Can’t one serve low resolution derivatives of pictures under the same URL, when an http request originates from Google? I know that’s extra work to setup in the content pipeline, and it’s only a possibility when confronted with easily identifiable and very limited numbers of blacklisted origins. But if it’s about Google alone, could do the trick.
Isn’t there a way to prevent google from linking images? Now I know that you don’t want to not be able to get googled but maybe you can prevent linking most of the images via a robot.txt or something. So if someone googles sandraandwoo in the image search they still get the first, let’s say, 15 comics and half a dozen of the more recent ones. But to actually read the comic and not only those 20 pages they have to visit the website.
I don’t host a website or anything so I’m probably at least partly wrong about what’s possible and what not.
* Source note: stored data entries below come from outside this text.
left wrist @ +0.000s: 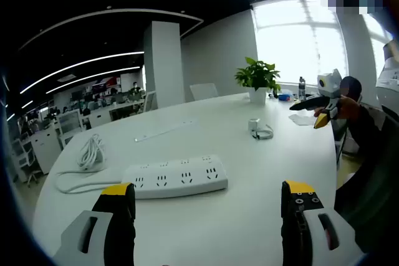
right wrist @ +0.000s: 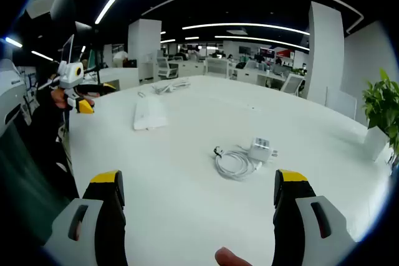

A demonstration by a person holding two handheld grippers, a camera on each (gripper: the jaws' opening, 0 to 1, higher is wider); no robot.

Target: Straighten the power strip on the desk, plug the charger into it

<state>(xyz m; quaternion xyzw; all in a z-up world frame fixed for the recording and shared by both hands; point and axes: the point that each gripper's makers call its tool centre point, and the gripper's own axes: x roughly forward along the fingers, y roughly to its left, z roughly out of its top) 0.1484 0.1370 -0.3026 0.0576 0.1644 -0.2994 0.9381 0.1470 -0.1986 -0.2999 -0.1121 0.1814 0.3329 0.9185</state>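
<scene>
A white power strip (left wrist: 174, 178) lies on the round white desk (left wrist: 212, 129) just ahead of my left gripper (left wrist: 209, 200), which is open and holds nothing. Its white cord (left wrist: 87, 157) lies coiled to the left of it. The white charger (left wrist: 254, 125) with its looped cable sits farther out toward the plant. In the right gripper view the charger (right wrist: 260, 150) and its coiled cable (right wrist: 234, 163) lie close ahead of my open right gripper (right wrist: 196, 197), while the power strip (right wrist: 149, 113) lies farther off to the left.
A potted green plant (left wrist: 258, 79) stands at the desk's far edge near a bottle (left wrist: 302, 87). A thin white bar (left wrist: 165, 131) lies on the desk beyond the strip. The other gripper (left wrist: 327, 101) shows at the right. Office desks and chairs stand behind.
</scene>
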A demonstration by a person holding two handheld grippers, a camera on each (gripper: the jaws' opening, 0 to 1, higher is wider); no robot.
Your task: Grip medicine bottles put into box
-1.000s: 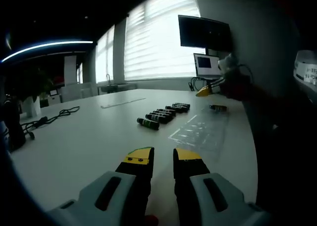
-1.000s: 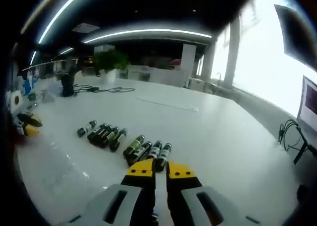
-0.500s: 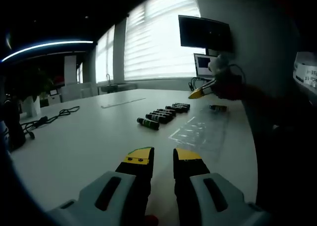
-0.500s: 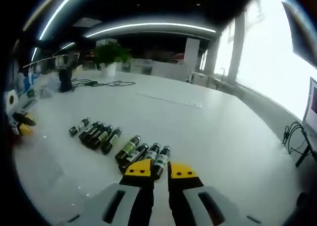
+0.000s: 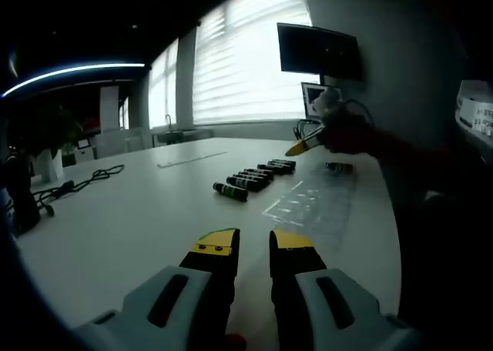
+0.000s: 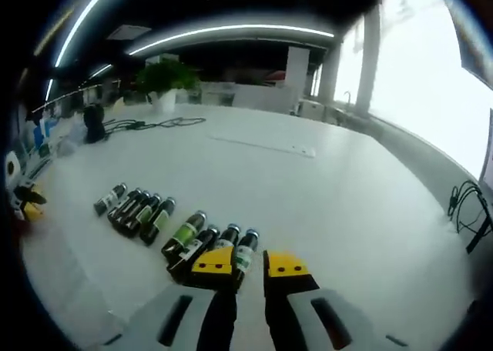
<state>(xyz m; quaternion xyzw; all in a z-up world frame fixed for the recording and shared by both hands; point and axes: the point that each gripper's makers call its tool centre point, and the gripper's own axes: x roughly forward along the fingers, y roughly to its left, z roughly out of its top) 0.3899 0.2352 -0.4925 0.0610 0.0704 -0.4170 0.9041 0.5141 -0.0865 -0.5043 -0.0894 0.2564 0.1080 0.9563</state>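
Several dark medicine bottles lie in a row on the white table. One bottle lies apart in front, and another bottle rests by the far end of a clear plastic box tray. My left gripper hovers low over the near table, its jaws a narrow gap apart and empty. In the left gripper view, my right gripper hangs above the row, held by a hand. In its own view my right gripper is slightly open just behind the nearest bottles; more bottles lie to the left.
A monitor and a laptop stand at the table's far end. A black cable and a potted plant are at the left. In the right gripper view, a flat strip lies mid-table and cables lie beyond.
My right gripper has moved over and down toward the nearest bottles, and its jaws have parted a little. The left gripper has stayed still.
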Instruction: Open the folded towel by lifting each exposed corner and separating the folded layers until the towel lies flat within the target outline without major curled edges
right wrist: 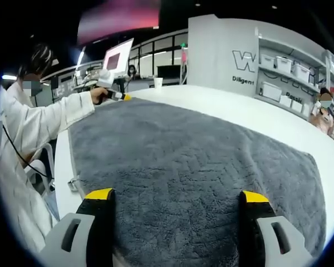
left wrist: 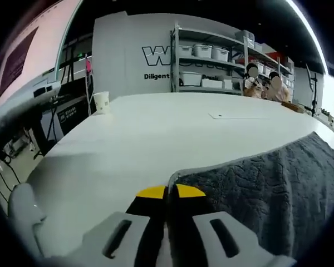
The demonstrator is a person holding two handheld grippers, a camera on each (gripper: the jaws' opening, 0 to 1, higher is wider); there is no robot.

So that’s what it does… By the strangest of incandescence when they switched over the new format i started using bing images search you know why … I really really hate the new search one Google put up I find it really inconvenient to use.
glade i did really I know these things cost money and if they get a little bit of ad revenue to help em out good on them.
My biggest complaint with the new image search has been the crappy lag I get on that page – I suspect poorly tested JavaScript.
The old version loaded the original page behind the image, so it counted as a page view for advertising purposes.
I suspect if Google gets a large number of complaints/threats from content authors, they will adjust the system before getting repeatedly blocked.